**What is being asked:**
Answer with the number of lines in the records that contain "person" and with nothing else.
**** Source material
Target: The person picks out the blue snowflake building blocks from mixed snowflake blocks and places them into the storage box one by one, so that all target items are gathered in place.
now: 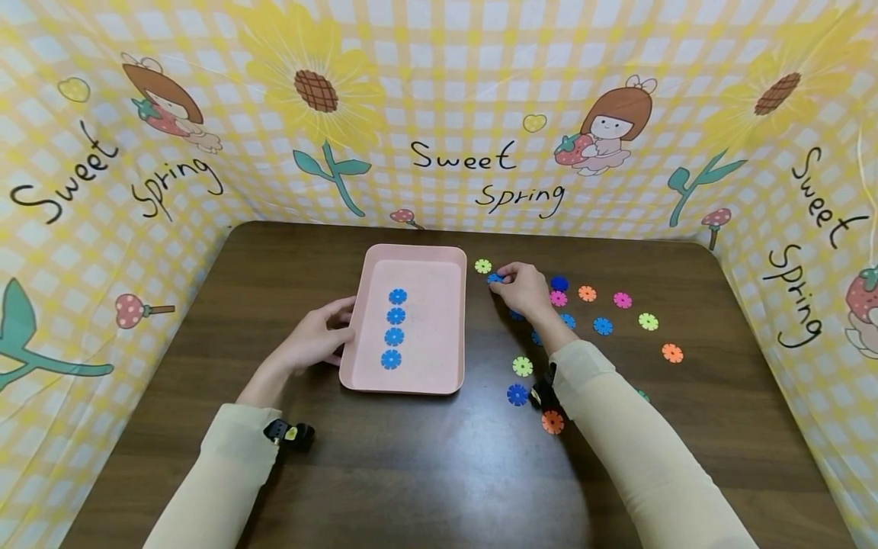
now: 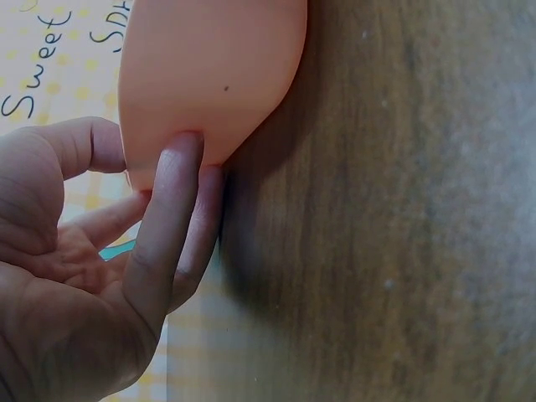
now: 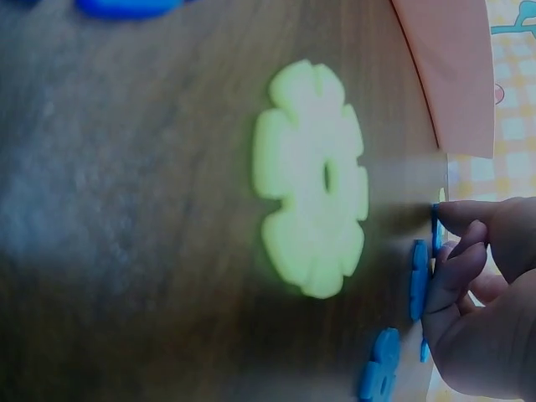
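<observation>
A pink tray (image 1: 425, 381) lies on the table, holding a column of several blue flower-shaped discs (image 1: 394, 336) with notched edges. My left hand (image 1: 318, 333) holds the tray's left side. In the left wrist view, fingers (image 2: 172, 193) of that hand lie against the outer wall, with another finger at the rim. To the right of the tray, my right hand (image 1: 524, 288) pinches a blue flower-shaped disc (image 1: 495, 279) between thumb and fingertips, low over the table. A yellow-green disc (image 1: 483, 266) lies just beyond it. Other blue discs (image 3: 419, 280) sit close below this hand, partly hidden.
Loose discs are scattered right of the tray, among them orange (image 1: 587, 293), pink (image 1: 623, 300), dark blue (image 1: 517, 394) and yellow-green (image 1: 523, 367). The right forearm partly covers a green one (image 1: 642, 396). A patterned cloth (image 1: 453, 114) stands behind the table and at both sides.
</observation>
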Available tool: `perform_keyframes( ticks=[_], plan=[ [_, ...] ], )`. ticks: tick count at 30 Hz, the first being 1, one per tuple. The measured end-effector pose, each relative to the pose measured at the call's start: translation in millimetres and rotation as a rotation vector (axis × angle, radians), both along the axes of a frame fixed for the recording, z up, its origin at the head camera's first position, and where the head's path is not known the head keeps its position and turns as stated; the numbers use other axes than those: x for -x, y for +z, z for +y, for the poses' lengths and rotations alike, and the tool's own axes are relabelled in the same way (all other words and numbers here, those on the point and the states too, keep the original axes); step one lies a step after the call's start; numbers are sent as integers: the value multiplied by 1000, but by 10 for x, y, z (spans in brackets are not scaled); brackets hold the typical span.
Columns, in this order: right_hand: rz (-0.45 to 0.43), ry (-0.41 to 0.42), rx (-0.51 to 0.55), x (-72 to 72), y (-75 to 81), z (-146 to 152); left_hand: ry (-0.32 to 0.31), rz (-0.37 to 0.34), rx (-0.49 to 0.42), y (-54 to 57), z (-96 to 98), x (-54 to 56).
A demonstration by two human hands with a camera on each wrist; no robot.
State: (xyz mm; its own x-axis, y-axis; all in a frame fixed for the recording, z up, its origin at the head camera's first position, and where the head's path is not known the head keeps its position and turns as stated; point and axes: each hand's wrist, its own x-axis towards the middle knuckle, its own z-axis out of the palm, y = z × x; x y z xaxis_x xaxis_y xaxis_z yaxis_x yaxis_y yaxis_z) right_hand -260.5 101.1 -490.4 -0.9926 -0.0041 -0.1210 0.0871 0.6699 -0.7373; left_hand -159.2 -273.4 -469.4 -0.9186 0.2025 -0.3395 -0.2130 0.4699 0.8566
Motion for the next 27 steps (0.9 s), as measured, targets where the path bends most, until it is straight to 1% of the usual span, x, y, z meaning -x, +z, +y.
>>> perform_keyframes(
  ticks=[7, 15, 23, 27],
  plan=[
    [-5, -2, -4, 1, 11, 7, 9, -14, -22, 10, -5, -10],
    [-35, 28, -73, -1, 44, 23, 5, -6, -31, 3, -6, -14],
    [1, 45, -85, -11, 84, 58, 10, -9, -44, -2, 13, -24],
    [-5, 64, -85, -16, 102, 96, 9, -9, -43, 1, 9, -23]
  ],
)
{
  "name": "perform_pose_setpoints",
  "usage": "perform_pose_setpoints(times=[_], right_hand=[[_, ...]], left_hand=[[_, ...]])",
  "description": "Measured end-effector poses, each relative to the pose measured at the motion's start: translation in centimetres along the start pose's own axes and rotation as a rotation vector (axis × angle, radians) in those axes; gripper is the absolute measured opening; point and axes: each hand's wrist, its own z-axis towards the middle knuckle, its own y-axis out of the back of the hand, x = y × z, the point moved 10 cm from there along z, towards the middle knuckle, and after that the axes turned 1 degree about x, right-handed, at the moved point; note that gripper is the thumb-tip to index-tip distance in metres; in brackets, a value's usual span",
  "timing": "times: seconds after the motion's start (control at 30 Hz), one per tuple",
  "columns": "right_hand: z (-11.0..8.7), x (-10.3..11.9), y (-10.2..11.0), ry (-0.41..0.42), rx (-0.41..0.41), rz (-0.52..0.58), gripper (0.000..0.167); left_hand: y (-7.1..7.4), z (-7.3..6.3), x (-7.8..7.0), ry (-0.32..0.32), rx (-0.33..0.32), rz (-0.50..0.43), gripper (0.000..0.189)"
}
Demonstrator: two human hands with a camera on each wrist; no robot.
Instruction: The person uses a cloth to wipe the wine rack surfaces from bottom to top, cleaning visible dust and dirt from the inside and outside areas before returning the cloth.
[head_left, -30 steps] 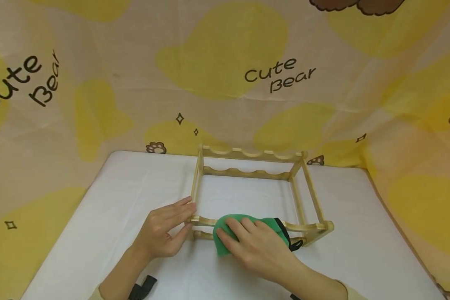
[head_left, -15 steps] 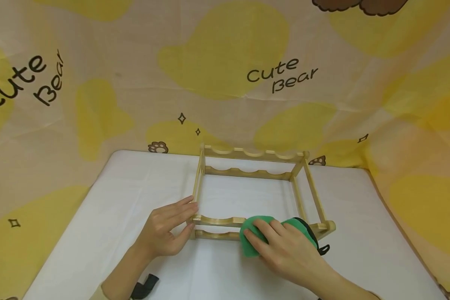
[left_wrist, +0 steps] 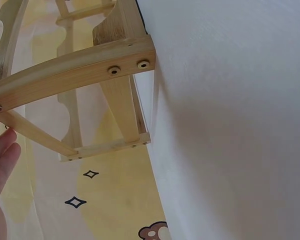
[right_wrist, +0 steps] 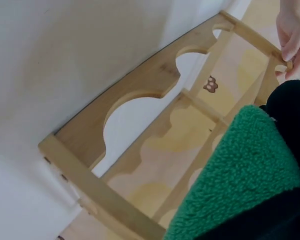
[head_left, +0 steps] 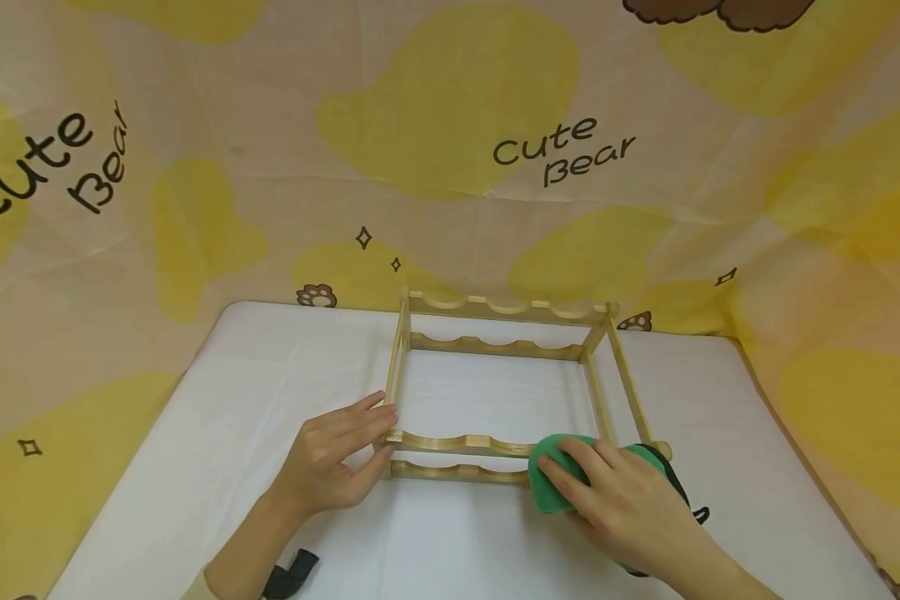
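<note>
Your right hand (head_left: pixel 622 504) presses the green cloth (head_left: pixel 558 475) to the wooden rack (head_left: pixel 477 442), near right.
You have its fingers bent over the cloth, gripping it against the 2 scalloped near rails, toward their right end; your left hand (head_left: pixel 333 458) holds the rack's near left corner between thumb and fairly straight fingers. The rack rests on the white table (head_left: pixel 307 358), its far side close to the patterned backdrop (head_left: pixel 450 100) (lettered "Cute Bear"), while a black object (head_left: pixel 297 575) lies near left, partly behind your left forearm.
</note>
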Motion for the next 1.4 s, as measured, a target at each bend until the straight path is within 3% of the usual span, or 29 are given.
perform_pose_setpoints(times=[0.43, 0.8, 1.0, 1.1, 1.27, 1.4], right_hand=[[0.0, -0.9, 2.7, -0.046, -0.012, 0.018, 0.049], [2.5, -2.2, 6.2, 0.014, -0.100, 0.033, 0.042], [4.3, -4.3, 6.1, 0.005, -0.042, 0.012, 0.048], [5.5, -5.6, 6.0, 0.023, -0.032, 0.017, 0.038], [7.8, -7.5, 5.7, 0.054, -0.018, 0.036, 0.071], [9.9, -8.6, 4.8, 0.065, 0.013, 0.023, 0.070]], left_hand=[[-0.3, 0.0, 0.0, 0.027, 0.029, 0.007, 0.028], [-0.2, 0.2, -0.3, 0.026, 0.012, -0.025, 0.023], [0.0, 0.4, -0.4, 0.033, 0.020, -0.029, 0.022], [0.0, 0.5, -0.5, 0.037, 0.026, -0.030, 0.023], [-0.1, 0.7, -0.7, 0.051, 0.063, -0.041, 0.022], [-0.1, 0.9, -1.0, 0.061, 0.109, -0.044, 0.019]])
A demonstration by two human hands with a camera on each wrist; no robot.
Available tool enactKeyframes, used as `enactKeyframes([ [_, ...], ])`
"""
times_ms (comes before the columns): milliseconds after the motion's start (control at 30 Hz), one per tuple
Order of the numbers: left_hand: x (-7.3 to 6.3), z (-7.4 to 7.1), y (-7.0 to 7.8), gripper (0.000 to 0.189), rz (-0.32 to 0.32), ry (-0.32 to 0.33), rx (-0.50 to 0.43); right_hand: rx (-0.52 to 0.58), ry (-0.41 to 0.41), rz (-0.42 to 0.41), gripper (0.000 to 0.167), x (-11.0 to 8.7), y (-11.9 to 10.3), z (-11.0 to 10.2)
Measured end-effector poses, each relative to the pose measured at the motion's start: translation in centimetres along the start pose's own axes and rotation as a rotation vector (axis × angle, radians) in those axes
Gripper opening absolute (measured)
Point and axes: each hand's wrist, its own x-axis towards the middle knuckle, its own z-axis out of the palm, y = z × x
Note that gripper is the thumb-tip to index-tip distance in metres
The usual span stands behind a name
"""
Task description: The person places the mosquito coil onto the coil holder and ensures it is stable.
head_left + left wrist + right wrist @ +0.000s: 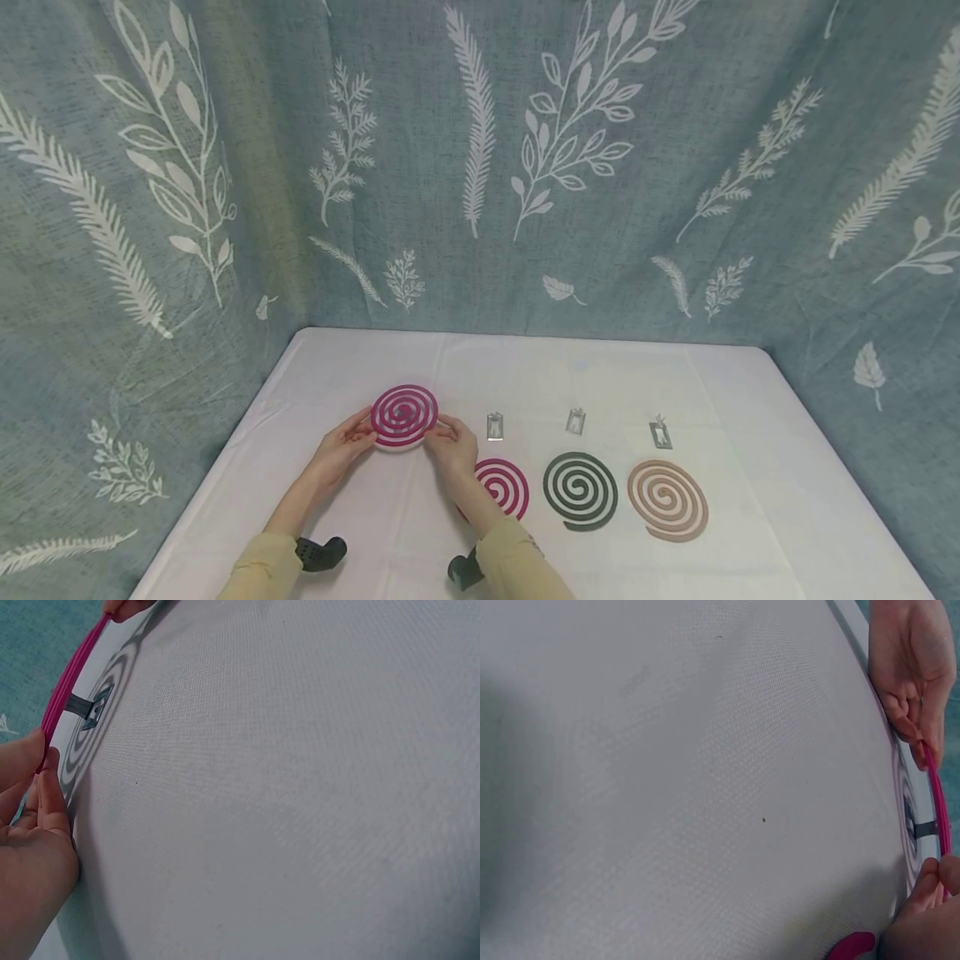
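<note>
Between both hands, a magenta mosquito coil (pixel 405 412) is held flat above the white tablecloth. Its left rim is pinched by the left hand (pixel 339 450), with thumb on top and fingers beneath. My right hand (pixel 454 450) pinches the opposite rim. Under the coil stands a small metal coil stand (pixel 96 711), its upright strip meeting the coil's underside near the middle. The coil's spiral shadow falls on the cloth around the stand. Partly covered by the right forearm, a second magenta coil (pixel 516 479) lies on the table.
To the right lie a dark green coil (pixel 580 492) and a tan coil (pixel 667 500). Behind the coils are three small metal stands, the left (pixel 495 427), middle (pixel 576 421) and right one (pixel 661 433). A leaf-patterned curtain (pixel 420 167) encloses the table.
</note>
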Motion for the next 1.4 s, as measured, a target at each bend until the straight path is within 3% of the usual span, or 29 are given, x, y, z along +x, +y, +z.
enactKeyframes([
  [667,-0.02,0.04,-0.03,0.058,-0.016,0.005,-0.011,-0.019,-0.016,0.001,0.032,-0.19,-0.1,-0.13],
  [1400,0.03,-0.04,-0.05,0.058,0.01,-0.003,0.003,-0.048,-0.015,0.0,0.031,-0.27,-0.15,-0.2],
])
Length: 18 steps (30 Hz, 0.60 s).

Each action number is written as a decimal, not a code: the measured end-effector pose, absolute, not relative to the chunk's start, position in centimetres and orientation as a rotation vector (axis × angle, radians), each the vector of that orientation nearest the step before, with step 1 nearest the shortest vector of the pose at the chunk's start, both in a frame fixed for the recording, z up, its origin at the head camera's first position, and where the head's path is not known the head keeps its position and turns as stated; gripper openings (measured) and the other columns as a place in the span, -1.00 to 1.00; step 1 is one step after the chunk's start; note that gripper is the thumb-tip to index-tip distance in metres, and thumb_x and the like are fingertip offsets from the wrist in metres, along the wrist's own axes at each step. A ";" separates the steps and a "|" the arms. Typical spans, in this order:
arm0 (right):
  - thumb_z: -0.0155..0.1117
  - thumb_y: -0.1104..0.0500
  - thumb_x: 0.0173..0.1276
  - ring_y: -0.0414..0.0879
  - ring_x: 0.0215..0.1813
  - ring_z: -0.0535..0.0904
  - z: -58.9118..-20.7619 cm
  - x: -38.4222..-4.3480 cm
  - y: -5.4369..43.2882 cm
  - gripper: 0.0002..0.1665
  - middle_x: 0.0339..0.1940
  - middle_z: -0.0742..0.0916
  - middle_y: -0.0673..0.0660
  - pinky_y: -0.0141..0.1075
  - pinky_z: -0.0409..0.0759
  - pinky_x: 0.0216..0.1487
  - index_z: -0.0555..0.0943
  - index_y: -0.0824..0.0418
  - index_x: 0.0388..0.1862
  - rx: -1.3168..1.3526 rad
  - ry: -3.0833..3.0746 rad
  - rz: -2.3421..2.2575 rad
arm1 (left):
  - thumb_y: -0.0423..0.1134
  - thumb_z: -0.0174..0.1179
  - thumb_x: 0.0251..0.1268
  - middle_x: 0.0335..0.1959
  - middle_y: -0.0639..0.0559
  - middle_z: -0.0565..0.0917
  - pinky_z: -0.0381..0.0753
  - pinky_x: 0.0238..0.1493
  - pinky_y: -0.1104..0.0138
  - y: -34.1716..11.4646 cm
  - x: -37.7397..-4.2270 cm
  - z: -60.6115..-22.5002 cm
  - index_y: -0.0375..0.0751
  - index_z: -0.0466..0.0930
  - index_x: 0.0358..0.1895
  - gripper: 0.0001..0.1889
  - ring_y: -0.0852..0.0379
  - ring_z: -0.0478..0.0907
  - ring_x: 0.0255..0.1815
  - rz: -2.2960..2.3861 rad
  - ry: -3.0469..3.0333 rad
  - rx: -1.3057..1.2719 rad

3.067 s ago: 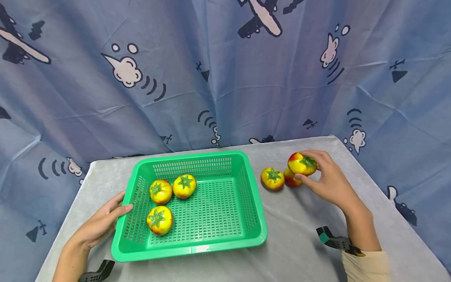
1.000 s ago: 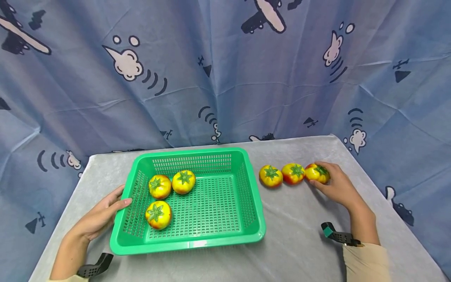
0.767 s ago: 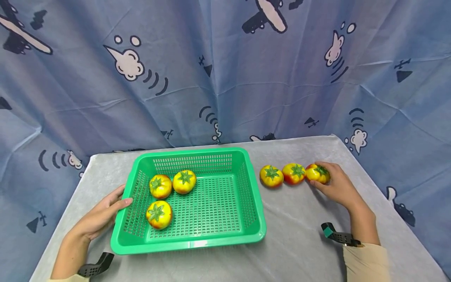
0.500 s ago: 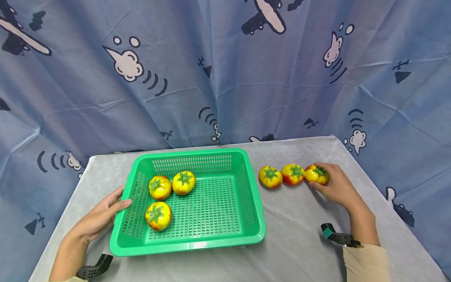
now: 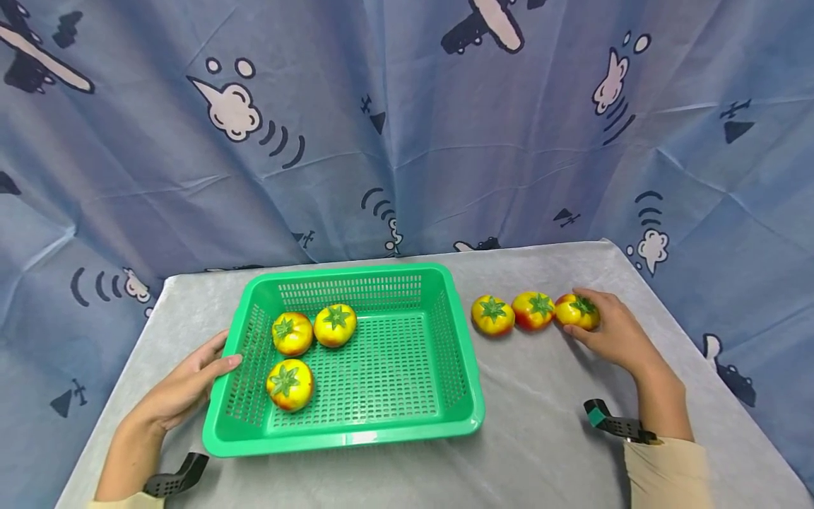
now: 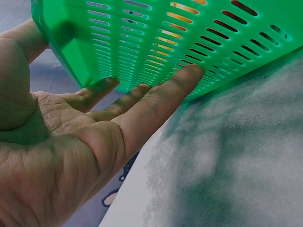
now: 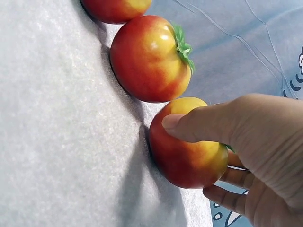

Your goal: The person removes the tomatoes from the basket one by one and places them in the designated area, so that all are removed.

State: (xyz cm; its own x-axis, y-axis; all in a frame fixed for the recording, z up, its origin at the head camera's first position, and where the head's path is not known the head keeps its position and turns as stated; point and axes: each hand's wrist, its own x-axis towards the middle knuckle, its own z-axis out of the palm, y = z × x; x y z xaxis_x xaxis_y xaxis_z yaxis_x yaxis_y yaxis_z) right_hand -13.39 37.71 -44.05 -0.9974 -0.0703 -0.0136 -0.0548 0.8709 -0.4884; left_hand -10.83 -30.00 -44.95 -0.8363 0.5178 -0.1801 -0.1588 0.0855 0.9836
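My left hand [image 5: 184,385] holds the left side of a green plastic basket [image 5: 470,385]. In the left wrist view its thumb goes over the rim and its fingers [image 6: 161,106] lie along the slotted outer wall. Inside the basket, toward its left end, sit three yellow-red toy tomatoes [image 5: 290,385] with green leafy tops. To the basket's right, three more stand in a row on the table: a left one [image 5: 492,316], a middle one [image 5: 533,311] and a right-end toy tomato [image 5: 575,312]. My right hand [image 5: 613,329] grips that last one, thumb on its near side, fingers mostly hidden behind.
A pale grey cloth covers the table [image 5: 528,438]. Behind it hangs a blue curtain [image 5: 407,141] printed with planes and clouds. Each wrist wears a black strap mount; the right mount [image 5: 617,426] has a teal patch.
About three seconds ago my right hand held the toy tomato raised above the middle one; it is now down at the row's right end. Over the last second both hands stay put; the view shifts slightly.
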 end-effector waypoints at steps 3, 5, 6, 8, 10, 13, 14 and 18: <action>0.52 0.11 0.38 0.55 0.39 0.32 -44.0 -13.4 37.6 -0.09 0.44 0.41 0.64 0.56 0.33 0.38 0.33 0.44 0.55 -0.117 3.017 -0.788 | -0.28 -0.16 0.76 0.33 0.21 0.58 0.83 0.10 0.10 -30.0 -10.9 -44.9 -0.39 -0.50 0.70 -0.21 0.02 0.76 0.17 1.805 1.875 0.372; 0.55 0.09 0.35 0.56 0.39 0.32 -43.9 -13.4 37.6 -0.05 0.44 0.40 0.64 0.56 0.34 0.37 0.33 0.44 0.56 -0.127 3.032 -0.782 | -0.28 -0.16 0.77 0.33 0.21 0.57 0.83 0.09 0.09 -30.0 -10.9 -44.9 -0.38 -0.50 0.70 -0.21 0.02 0.76 0.16 1.805 1.878 0.373; 0.56 0.08 0.34 0.57 0.40 0.32 -43.9 -13.4 37.6 -0.04 0.44 0.40 0.65 0.57 0.34 0.36 0.33 0.44 0.56 -0.129 3.041 -0.778 | -0.28 -0.16 0.77 0.33 0.20 0.57 0.83 0.09 0.09 -30.0 -10.9 -44.9 -0.38 -0.50 0.70 -0.21 0.02 0.77 0.16 1.805 1.879 0.373; 0.58 0.06 0.33 0.57 0.41 0.31 -43.8 -13.4 37.5 -0.02 0.45 0.40 0.65 0.57 0.34 0.36 0.33 0.43 0.56 -0.131 3.056 -0.772 | -0.27 -0.16 0.77 0.33 0.20 0.57 0.83 0.08 0.08 -29.9 -11.0 -44.9 -0.37 -0.49 0.71 -0.21 0.01 0.77 0.14 1.802 1.884 0.368; 0.58 0.04 0.33 0.58 0.43 0.30 -43.8 -13.4 37.5 -0.01 0.45 0.40 0.65 0.57 0.33 0.37 0.33 0.43 0.57 -0.136 3.064 -0.764 | -0.27 -0.16 0.77 0.32 0.19 0.57 0.83 0.08 0.08 -29.9 -11.0 -44.9 -0.37 -0.49 0.71 -0.21 0.01 0.78 0.13 1.798 1.892 0.362; 0.58 0.03 0.34 0.59 0.44 0.28 -43.6 -13.4 37.5 -0.01 0.46 0.40 0.65 0.58 0.32 0.37 0.33 0.42 0.57 -0.138 3.069 -0.753 | -0.26 -0.15 0.77 0.31 0.19 0.57 0.83 0.08 0.09 -29.8 -11.0 -44.9 -0.37 -0.49 0.71 -0.21 0.02 0.78 0.13 1.793 1.903 0.351; 0.58 0.02 0.34 0.59 0.44 0.28 -43.5 -13.3 37.4 -0.01 0.46 0.39 0.65 0.58 0.32 0.37 0.33 0.41 0.57 -0.139 3.072 -0.748 | -0.26 -0.15 0.77 0.31 0.20 0.57 0.83 0.08 0.09 -29.8 -10.9 -44.9 -0.37 -0.49 0.71 -0.21 0.02 0.78 0.13 1.792 1.906 0.348; 0.57 0.00 0.35 0.60 0.45 0.26 -42.9 -13.1 37.2 -0.01 0.46 0.38 0.66 0.58 0.30 0.37 0.33 0.40 0.57 -0.145 3.091 -0.738 | -0.25 -0.14 0.77 0.30 0.21 0.57 0.83 0.08 0.10 -29.8 -10.8 -44.9 -0.38 -0.48 0.71 -0.20 0.03 0.78 0.13 1.793 1.912 0.343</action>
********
**Task solution:**
4